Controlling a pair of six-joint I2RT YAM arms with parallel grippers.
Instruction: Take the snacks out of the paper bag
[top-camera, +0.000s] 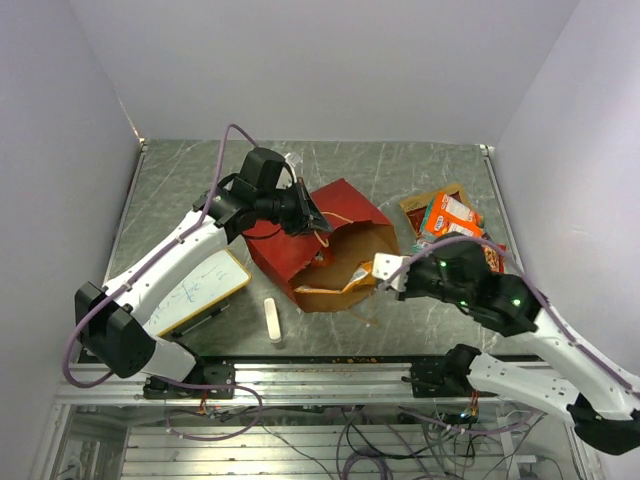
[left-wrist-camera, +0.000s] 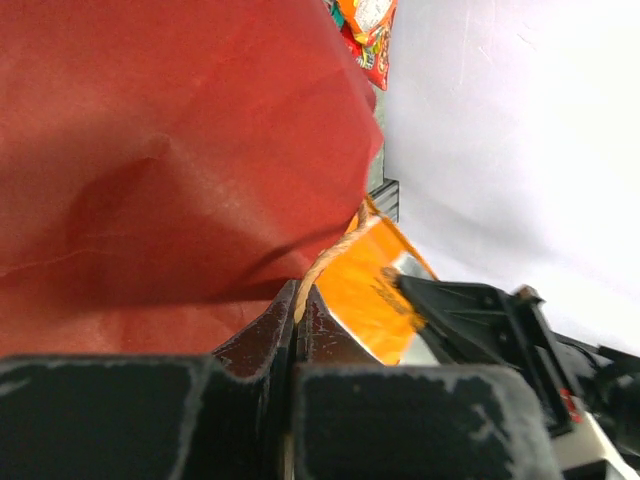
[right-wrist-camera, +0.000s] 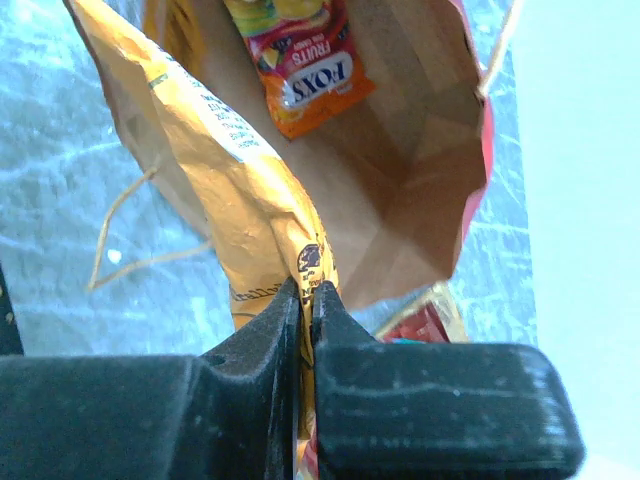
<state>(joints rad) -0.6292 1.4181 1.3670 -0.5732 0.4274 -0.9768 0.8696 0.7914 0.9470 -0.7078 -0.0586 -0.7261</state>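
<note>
Heads up, your left wrist view is mostly red paper bag (left-wrist-camera: 170, 150), so you can't see inside it from there. From above, the bag lies on its side mid-counter (top-camera: 180, 190) with its mouth facing right, and its contents are hard to make out. The right wrist view shows one Fox's packet (right-wrist-camera: 310, 70) lying inside on the brown paper. Your left hand (left-wrist-camera: 296, 305) is clenched on the bag's tan handle (left-wrist-camera: 330, 260). Your right hand (right-wrist-camera: 307, 292) is clamped on an orange packet (right-wrist-camera: 220, 170) at the bag's mouth. More snacks (top-camera: 450, 215) sit piled at the far right, just beside the bag.
</note>
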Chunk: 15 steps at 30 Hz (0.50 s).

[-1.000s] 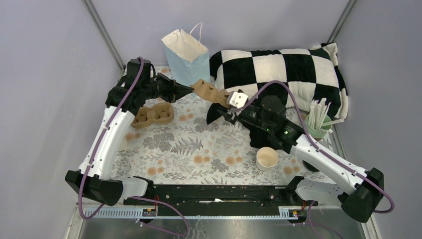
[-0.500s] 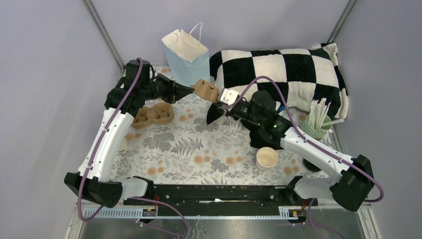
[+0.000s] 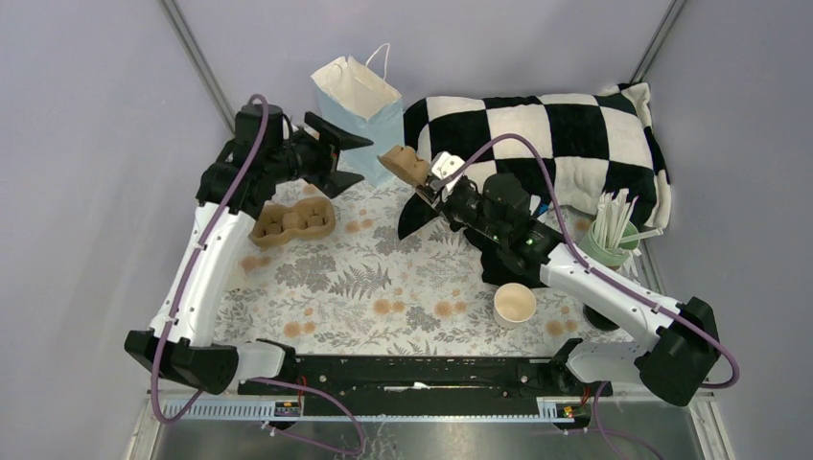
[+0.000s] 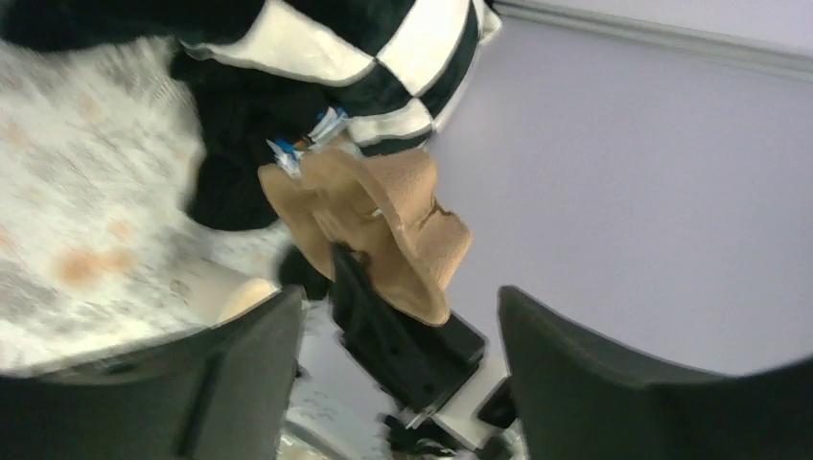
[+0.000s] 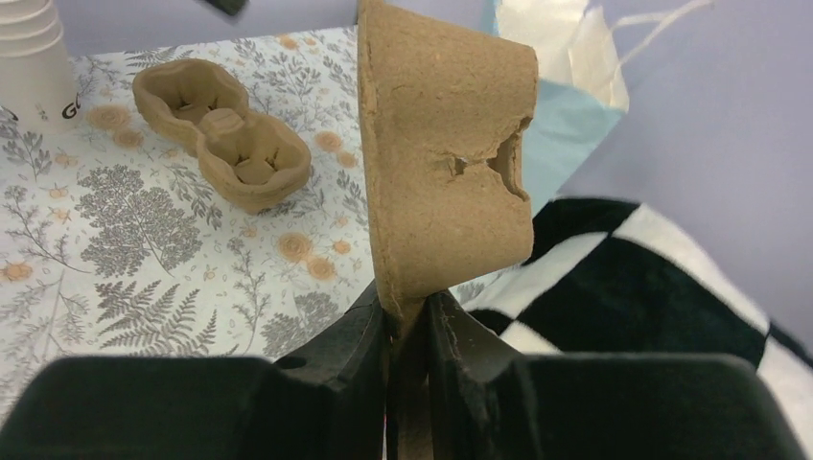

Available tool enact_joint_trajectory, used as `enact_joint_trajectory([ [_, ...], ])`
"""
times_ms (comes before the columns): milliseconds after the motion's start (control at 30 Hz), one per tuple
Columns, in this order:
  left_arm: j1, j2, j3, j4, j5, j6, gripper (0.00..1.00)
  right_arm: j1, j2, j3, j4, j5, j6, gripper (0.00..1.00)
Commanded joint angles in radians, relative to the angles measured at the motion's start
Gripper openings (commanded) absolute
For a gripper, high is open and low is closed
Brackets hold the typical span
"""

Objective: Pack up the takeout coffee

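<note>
The takeout coffee, a lidless cream paper cup (image 3: 515, 305), stands on the floral mat near the right arm, with neither gripper at it. My right gripper (image 3: 428, 188) (image 5: 410, 326) is shut on the lower edge of a brown pulp cup carrier (image 3: 404, 165) (image 5: 446, 144) and holds it in the air in front of the pale blue paper bag (image 3: 360, 105). My left gripper (image 3: 347, 161) (image 4: 398, 302) stands open just left of the carrier (image 4: 383, 220), with nothing between its fingers.
A second brown carrier (image 3: 294, 220) (image 5: 225, 134) lies on the mat at the left. A black-and-white checked pillow (image 3: 546, 144) fills the back right. A mint cup of white straws (image 3: 611, 240) stands at the right edge. Stacked cream cups (image 5: 29, 57) show at the top left of the right wrist view.
My left gripper has let go of the carrier, opened and drawn back to the left. My right gripper has closed on the carrier's other end and now carries it alone.
</note>
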Motion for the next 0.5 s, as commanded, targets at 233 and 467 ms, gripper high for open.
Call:
enact_joint_trajectory([
  [233,0.026,0.145,-0.001,-0.119,-0.238,0.644,0.90,-0.006,-0.184,0.148,-0.367,0.343,0.280,0.00],
  [467,-0.008,0.364,-0.068,0.002,-0.317,0.761,0.88,-0.006,-0.277,0.225,-0.523,0.348,0.366,0.00],
])
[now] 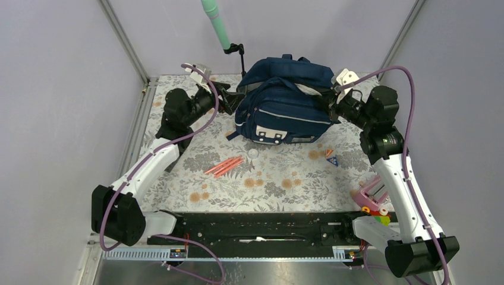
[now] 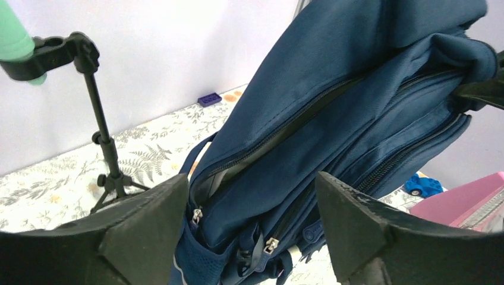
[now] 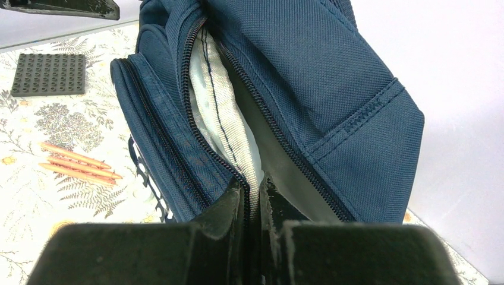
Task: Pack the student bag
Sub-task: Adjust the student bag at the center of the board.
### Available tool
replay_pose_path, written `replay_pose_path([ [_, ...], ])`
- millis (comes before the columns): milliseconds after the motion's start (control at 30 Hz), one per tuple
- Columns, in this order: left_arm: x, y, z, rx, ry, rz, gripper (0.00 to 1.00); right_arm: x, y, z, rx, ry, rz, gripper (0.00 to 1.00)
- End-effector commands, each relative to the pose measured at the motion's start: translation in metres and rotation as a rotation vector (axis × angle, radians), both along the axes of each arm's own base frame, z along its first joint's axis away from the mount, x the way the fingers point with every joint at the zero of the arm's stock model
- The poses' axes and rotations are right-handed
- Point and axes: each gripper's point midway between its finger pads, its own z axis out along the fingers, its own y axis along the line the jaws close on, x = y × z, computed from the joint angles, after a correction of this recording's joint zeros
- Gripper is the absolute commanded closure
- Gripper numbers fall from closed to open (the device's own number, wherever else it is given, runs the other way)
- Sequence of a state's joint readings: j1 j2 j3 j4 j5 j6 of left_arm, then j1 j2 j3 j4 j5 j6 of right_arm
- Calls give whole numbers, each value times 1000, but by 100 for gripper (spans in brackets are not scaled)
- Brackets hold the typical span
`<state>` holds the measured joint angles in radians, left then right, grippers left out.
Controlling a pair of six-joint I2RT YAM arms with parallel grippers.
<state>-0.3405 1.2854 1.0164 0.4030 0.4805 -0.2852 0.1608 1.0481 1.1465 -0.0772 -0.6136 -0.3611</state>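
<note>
The student bag, a navy backpack with grey-white strips, lies at the back middle of the table with its main zip partly open. My right gripper is at the bag's right end. In the right wrist view it is shut on the edge of the open zip, pinching the zipper tape and pale lining of the bag. My left gripper is at the bag's left end. In the left wrist view it is open, with the bag's lower corner and zip pulls just ahead between the jaws, not held.
Orange pencils and a small white cap lie in front of the bag. A black mini tripod with a green stick stands behind-left. A pink box with toys sits right. A dark baseplate lies left.
</note>
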Motion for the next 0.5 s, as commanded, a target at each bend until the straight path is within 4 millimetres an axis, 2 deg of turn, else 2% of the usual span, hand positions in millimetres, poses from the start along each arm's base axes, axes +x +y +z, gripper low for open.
replay_pose_path([
  [0, 12, 19, 18, 23, -91, 125, 12, -9, -5, 72, 44, -263, -18, 100],
  [100, 22, 18, 24, 63, -123, 128, 4, -10, -4, 70, 48, -260, -16, 100],
  [200, 38, 4, 14, 108, -92, 50, 3, -9, -5, 70, 56, -257, -23, 100],
  [300, 48, -9, 13, 118, -84, -6, 3, -11, -5, 71, 69, -252, -23, 100],
  [400, 53, -20, 12, 114, -83, -63, 7, -8, -7, 70, 88, -234, -45, 100],
  [467, 53, -28, 12, 104, -74, -118, 16, -4, -7, 68, 99, -212, -49, 100],
])
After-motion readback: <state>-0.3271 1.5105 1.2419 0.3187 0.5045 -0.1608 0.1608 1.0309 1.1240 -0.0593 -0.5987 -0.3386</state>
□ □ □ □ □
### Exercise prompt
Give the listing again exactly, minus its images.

### Answer box
Controlling a pair of six-joint I2RT YAM arms with parallel grippers.
Instruction: Take the snacks out of the paper bag
[top-camera, +0.000s] 
[left-wrist-camera, +0.000s] 
[right-wrist-camera, +0.000s] 
<state>(joints rad) -0.6292 1.4181 1.3670 -0.5732 0.4274 -0.9768 0.8696 0.7914 0.9470 -0.7078 -0.0586 -0.7261</state>
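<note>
Heads up, your left wrist view is mostly red paper bag (left-wrist-camera: 170, 150), so you can't see inside it from there. From above, the bag lies on its side mid-counter (top-camera: 180, 190) with its mouth facing right, and its contents are hard to make out. The right wrist view shows one Fox's packet (right-wrist-camera: 310, 70) lying inside on the brown paper. Your left hand (left-wrist-camera: 296, 305) is clenched on the bag's tan handle (left-wrist-camera: 330, 260). Your right hand (right-wrist-camera: 307, 292) is clamped on an orange packet (right-wrist-camera: 220, 170) at the bag's mouth. More snacks (top-camera: 450, 215) sit piled at the far right, just beside the bag.
</note>
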Chunk: 15 steps at 30 Hz (0.50 s).

[-1.000s] 
[-0.500s] 
[+0.000s] 
[+0.000s] 
[+0.000s] 

Available tool enact_joint_trajectory, used as `enact_joint_trajectory([ [_, ...], ])`
"""
times_ms (comes before the columns): milliseconds after the motion's start (control at 30 Hz), one per tuple
Columns, in this order:
  left_arm: j1, j2, j3, j4, j5, j6, gripper (0.00..1.00)
  right_arm: j1, j2, j3, j4, j5, j6, gripper (0.00..1.00)
Commanded joint angles in radians, relative to the angles measured at the motion's start
Gripper openings (commanded) absolute
For a gripper, high is open and low is closed
Brackets hold the typical span
"""

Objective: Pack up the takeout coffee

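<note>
The takeout coffee, a lidless cream paper cup (image 3: 515, 305), stands on the floral mat near the right arm, with neither gripper at it. My right gripper (image 3: 428, 188) (image 5: 410, 326) is shut on the lower edge of a brown pulp cup carrier (image 3: 404, 165) (image 5: 446, 144) and holds it in the air in front of the pale blue paper bag (image 3: 360, 105). My left gripper (image 3: 347, 161) (image 4: 398, 302) stands open just left of the carrier (image 4: 383, 220), with nothing between its fingers.
A second brown carrier (image 3: 294, 220) (image 5: 225, 134) lies on the mat at the left. A black-and-white checked pillow (image 3: 546, 144) fills the back right. A mint cup of white straws (image 3: 611, 240) stands at the right edge. Stacked cream cups (image 5: 29, 57) show at the top left of the right wrist view.
My left gripper has let go of the carrier, opened and drawn back to the left. My right gripper has closed on the carrier's other end and now carries it alone.
</note>
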Motion for the next 0.5 s, as commanded, targets at 233 and 467 ms, gripper high for open.
Call:
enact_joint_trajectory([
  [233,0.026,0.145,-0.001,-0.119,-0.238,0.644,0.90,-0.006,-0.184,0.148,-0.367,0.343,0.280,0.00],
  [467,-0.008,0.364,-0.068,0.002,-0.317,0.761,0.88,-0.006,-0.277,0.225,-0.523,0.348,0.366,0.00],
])
[now] 
[now] 
[now] 
Task: Pack the student bag
Sub-task: Adjust the student bag at the center of the board.
### Available tool
replay_pose_path, written `replay_pose_path([ [_, ...], ])`
- millis (comes before the columns): milliseconds after the motion's start (control at 30 Hz), one per tuple
- Columns, in this order: left_arm: x, y, z, rx, ry, rz, gripper (0.00 to 1.00); right_arm: x, y, z, rx, ry, rz, gripper (0.00 to 1.00)
- End-effector commands, each relative to the pose measured at the motion's start: translation in metres and rotation as a rotation vector (axis × angle, radians), both along the axes of each arm's own base frame, z along its first joint's axis away from the mount, x the way the fingers point with every joint at the zero of the arm's stock model
- The poses' axes and rotations are right-handed
- Point and axes: each gripper's point midway between its finger pads, its own z axis out along the fingers, its own y axis along the line the jaws close on, x = y × z, computed from the joint angles, after a correction of this recording's joint zeros
- Gripper is the absolute commanded closure
- Gripper numbers fall from closed to open (the device's own number, wherever else it is given, runs the other way)
- Sequence of a state's joint readings: j1 j2 j3 j4 j5 j6 of left_arm, then j1 j2 j3 j4 j5 j6 of right_arm
- Calls give whole numbers, each value times 1000, but by 100 for gripper (spans in brackets are not scaled)
- Brackets hold the typical span
`<state>` holds the measured joint angles in radians, left then right, grippers left out.
Controlling a pair of six-joint I2RT YAM arms with parallel grippers.
<state>-0.3405 1.2854 1.0164 0.4030 0.4805 -0.2852 0.1608 1.0481 1.1465 -0.0772 -0.6136 -0.3611</state>
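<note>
The student bag, a navy backpack with grey-white strips, lies at the back middle of the table with its main zip partly open. My right gripper is at the bag's right end. In the right wrist view it is shut on the edge of the open zip, pinching the zipper tape and pale lining of the bag. My left gripper is at the bag's left end. In the left wrist view it is open, with the bag's lower corner and zip pulls just ahead between the jaws, not held.
Orange pencils and a small white cap lie in front of the bag. A black mini tripod with a green stick stands behind-left. A pink box with toys sits right. A dark baseplate lies left.
</note>
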Motion for the next 0.5 s, as commanded, a target at each bend until the straight path is within 4 millimetres an axis, 2 deg of turn, else 2% of the usual span, hand positions in millimetres, poses from the start along each arm's base axes, axes +x +y +z, gripper low for open.
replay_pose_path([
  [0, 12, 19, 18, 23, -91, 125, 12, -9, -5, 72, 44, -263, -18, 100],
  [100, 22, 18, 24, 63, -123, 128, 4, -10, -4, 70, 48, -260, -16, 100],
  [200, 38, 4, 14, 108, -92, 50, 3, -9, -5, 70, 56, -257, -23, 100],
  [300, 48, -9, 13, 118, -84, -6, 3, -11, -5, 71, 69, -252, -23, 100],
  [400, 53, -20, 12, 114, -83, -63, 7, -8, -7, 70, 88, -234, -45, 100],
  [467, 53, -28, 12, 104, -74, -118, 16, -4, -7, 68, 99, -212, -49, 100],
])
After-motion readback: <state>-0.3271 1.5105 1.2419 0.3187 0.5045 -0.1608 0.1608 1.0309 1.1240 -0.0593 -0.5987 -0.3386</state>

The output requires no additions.